Yes, such a thing actually exists.
Review: I Underwent Surgery to Have My Earholes Repaired
ILLUSTRATOR Mark Buenaobra
Yes, such a thing actually exists.

Fact: I’ve lived half my life wearing the same pair of diamond stud earrings. Like any other girl, I find it fun to mix and match my accessories depending on my outfit of the day. However, I’ve been rather fond of layering chain necklaces and playing with stacks of rings as opposed to trying on a pair of hoops and tassels (current runway trends be damned). It’s not because I didn’t like earrings in particular, mind you. The truth is I couldn’t wear them even if I wanted to—because, here’s another fact: my earholes were already at risk of being torn apart.

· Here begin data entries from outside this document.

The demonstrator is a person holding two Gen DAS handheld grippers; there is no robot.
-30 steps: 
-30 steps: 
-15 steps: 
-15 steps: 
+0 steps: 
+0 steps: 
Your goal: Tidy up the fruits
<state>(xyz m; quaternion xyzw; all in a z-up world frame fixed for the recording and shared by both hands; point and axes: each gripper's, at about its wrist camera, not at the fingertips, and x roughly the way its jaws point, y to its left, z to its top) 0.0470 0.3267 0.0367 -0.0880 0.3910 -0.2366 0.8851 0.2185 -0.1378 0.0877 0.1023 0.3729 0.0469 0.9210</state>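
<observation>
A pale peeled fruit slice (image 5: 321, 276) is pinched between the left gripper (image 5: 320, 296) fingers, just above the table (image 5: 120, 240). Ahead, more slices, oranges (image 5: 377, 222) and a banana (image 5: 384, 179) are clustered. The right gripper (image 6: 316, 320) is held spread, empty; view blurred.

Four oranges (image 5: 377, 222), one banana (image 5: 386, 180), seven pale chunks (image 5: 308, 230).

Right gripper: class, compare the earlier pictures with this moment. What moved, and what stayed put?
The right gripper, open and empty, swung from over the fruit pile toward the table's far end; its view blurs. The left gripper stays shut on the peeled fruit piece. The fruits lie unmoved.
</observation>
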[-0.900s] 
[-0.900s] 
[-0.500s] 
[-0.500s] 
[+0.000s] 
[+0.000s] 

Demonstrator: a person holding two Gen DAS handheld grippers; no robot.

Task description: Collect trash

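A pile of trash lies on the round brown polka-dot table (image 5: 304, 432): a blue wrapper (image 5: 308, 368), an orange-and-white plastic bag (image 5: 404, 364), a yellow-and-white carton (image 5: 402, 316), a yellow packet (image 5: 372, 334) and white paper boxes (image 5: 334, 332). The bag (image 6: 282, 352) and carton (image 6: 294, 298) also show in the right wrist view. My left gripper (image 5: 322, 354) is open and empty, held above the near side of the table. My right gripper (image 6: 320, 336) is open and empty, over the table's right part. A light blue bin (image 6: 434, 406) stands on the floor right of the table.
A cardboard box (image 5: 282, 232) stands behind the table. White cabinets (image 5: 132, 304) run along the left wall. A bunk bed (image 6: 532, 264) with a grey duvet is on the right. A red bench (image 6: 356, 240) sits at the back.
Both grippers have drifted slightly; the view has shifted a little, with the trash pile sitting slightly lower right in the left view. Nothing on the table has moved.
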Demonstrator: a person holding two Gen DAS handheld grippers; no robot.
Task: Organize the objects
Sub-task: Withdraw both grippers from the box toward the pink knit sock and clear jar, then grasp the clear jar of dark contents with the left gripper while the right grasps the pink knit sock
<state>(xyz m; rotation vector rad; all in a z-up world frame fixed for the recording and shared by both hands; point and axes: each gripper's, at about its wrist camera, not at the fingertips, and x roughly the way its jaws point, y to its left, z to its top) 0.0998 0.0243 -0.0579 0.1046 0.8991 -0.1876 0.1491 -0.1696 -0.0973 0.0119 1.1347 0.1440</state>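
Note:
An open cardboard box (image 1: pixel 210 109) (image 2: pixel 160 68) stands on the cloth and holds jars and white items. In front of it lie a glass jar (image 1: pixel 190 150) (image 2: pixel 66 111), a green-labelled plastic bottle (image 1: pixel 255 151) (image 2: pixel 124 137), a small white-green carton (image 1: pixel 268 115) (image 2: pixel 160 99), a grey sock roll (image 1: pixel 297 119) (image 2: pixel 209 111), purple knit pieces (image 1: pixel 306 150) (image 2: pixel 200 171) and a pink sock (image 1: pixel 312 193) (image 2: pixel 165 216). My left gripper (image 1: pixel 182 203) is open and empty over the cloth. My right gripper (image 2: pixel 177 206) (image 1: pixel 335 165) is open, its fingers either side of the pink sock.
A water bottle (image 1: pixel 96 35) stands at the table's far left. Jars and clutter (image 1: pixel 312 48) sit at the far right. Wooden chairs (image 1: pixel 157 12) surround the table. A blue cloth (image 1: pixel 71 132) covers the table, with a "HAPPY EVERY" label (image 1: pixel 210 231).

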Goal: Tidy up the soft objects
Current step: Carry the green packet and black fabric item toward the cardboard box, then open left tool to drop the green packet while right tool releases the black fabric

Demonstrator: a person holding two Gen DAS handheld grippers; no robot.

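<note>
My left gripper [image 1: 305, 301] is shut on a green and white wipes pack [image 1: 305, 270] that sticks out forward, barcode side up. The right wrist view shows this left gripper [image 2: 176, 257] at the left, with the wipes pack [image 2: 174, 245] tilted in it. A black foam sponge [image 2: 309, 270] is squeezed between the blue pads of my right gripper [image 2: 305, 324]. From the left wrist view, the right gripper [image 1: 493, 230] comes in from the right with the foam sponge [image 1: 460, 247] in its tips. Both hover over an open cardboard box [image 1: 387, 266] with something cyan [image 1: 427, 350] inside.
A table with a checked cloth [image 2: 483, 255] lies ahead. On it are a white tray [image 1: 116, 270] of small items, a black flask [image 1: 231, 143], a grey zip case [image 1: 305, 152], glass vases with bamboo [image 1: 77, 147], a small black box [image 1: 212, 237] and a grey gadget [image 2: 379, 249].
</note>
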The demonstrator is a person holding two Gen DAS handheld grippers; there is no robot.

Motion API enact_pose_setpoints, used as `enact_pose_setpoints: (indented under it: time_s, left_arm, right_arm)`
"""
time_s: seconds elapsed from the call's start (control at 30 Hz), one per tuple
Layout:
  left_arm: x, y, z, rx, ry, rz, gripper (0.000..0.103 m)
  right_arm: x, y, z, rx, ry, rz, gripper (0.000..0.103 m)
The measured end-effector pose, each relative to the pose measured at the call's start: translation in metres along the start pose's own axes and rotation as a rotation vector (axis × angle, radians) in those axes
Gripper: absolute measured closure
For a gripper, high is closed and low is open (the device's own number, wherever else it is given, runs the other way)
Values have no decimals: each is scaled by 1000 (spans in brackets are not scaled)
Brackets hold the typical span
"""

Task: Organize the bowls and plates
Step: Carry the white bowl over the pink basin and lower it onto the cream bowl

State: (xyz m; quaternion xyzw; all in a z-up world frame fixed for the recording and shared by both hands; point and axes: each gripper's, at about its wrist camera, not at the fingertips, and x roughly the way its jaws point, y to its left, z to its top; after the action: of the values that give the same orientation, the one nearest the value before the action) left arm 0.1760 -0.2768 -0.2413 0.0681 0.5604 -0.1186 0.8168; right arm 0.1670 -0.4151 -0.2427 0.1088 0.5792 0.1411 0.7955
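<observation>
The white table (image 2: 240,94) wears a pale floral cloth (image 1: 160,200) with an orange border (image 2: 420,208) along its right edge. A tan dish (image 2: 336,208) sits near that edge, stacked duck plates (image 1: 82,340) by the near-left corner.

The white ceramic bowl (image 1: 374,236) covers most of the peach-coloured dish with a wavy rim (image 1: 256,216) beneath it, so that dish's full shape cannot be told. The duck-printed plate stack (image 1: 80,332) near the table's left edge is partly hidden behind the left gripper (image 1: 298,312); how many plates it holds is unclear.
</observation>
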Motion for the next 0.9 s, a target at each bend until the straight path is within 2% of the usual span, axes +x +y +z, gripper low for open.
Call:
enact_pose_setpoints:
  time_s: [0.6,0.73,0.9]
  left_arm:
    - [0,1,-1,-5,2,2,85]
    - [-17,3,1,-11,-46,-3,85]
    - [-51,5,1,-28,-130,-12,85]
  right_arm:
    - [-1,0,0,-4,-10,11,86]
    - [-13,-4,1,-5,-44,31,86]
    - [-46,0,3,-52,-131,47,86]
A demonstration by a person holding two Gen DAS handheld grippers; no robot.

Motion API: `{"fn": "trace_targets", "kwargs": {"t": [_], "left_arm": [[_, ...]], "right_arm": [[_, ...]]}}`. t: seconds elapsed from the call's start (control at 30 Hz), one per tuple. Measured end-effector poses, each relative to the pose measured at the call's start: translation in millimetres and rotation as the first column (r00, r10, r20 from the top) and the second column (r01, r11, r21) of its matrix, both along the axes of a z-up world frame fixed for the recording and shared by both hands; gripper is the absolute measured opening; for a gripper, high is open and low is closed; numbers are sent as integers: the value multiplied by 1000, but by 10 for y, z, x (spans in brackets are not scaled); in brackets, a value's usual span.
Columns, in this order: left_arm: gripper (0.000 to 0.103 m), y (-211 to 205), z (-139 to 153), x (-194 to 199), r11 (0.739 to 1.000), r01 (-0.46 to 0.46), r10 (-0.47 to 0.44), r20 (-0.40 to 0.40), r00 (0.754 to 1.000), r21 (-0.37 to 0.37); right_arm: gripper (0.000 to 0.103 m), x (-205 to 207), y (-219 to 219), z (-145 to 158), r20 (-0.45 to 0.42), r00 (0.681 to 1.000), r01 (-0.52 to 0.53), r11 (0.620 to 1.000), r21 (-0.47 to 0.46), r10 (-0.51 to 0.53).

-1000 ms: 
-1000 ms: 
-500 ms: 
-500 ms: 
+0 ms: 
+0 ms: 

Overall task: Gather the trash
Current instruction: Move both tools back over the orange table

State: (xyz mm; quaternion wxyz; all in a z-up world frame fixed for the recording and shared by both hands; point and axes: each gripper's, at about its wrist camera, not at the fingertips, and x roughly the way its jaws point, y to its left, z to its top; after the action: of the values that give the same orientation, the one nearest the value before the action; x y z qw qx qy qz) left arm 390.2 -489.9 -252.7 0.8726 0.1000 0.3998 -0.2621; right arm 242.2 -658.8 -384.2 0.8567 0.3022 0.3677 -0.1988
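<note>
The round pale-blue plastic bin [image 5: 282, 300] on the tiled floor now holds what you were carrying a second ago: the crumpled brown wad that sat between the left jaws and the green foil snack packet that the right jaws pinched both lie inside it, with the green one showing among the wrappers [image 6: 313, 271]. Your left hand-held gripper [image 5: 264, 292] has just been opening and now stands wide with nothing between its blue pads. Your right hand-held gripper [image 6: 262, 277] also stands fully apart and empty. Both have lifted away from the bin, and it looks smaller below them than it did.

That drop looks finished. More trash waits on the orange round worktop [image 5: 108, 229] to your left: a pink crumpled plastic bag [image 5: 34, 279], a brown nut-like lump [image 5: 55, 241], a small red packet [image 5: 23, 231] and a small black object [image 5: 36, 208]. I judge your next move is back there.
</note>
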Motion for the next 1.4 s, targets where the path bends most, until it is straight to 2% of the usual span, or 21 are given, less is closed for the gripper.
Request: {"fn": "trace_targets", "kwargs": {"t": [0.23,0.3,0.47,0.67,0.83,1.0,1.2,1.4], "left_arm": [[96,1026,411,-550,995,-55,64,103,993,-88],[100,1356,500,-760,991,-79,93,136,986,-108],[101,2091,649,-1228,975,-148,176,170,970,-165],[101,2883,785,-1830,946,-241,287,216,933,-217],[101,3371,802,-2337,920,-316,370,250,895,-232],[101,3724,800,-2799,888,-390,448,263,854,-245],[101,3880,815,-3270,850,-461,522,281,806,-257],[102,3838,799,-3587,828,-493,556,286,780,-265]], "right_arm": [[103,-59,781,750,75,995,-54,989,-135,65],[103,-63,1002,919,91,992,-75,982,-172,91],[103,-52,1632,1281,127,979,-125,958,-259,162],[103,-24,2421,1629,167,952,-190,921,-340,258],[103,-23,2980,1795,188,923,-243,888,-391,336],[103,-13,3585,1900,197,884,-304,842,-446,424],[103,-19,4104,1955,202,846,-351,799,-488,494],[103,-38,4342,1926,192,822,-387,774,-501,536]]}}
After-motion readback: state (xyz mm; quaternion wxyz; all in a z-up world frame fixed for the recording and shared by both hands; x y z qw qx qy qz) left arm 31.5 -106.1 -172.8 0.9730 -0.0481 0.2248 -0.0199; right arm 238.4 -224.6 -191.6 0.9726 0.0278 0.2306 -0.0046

I was five when I had my ears pierced. My first pair of earrings came in the form of tiny zircon studs (my December birthstone), which were very soon replaced by a set of pearls that the #TitasOfManila are likely to don during brunch. On special occasions, my well-meaning mom would make me wear heavy dangling earrings to switch things up. I just put them on obediently, and as clueless as I was, I innocently thought I could wear them to sleep, too, and not have to worry about the repercussions that would later on affect my future sartorial choices. Alas, in high school, I had earholes that resembled a slit rather than a tiny dot. Since then, I’ve worn the same pair of diamond studs, not for #aesthetic purposes but mainly to cover the elongated holes that took away a chunk of my self-esteem while growing up.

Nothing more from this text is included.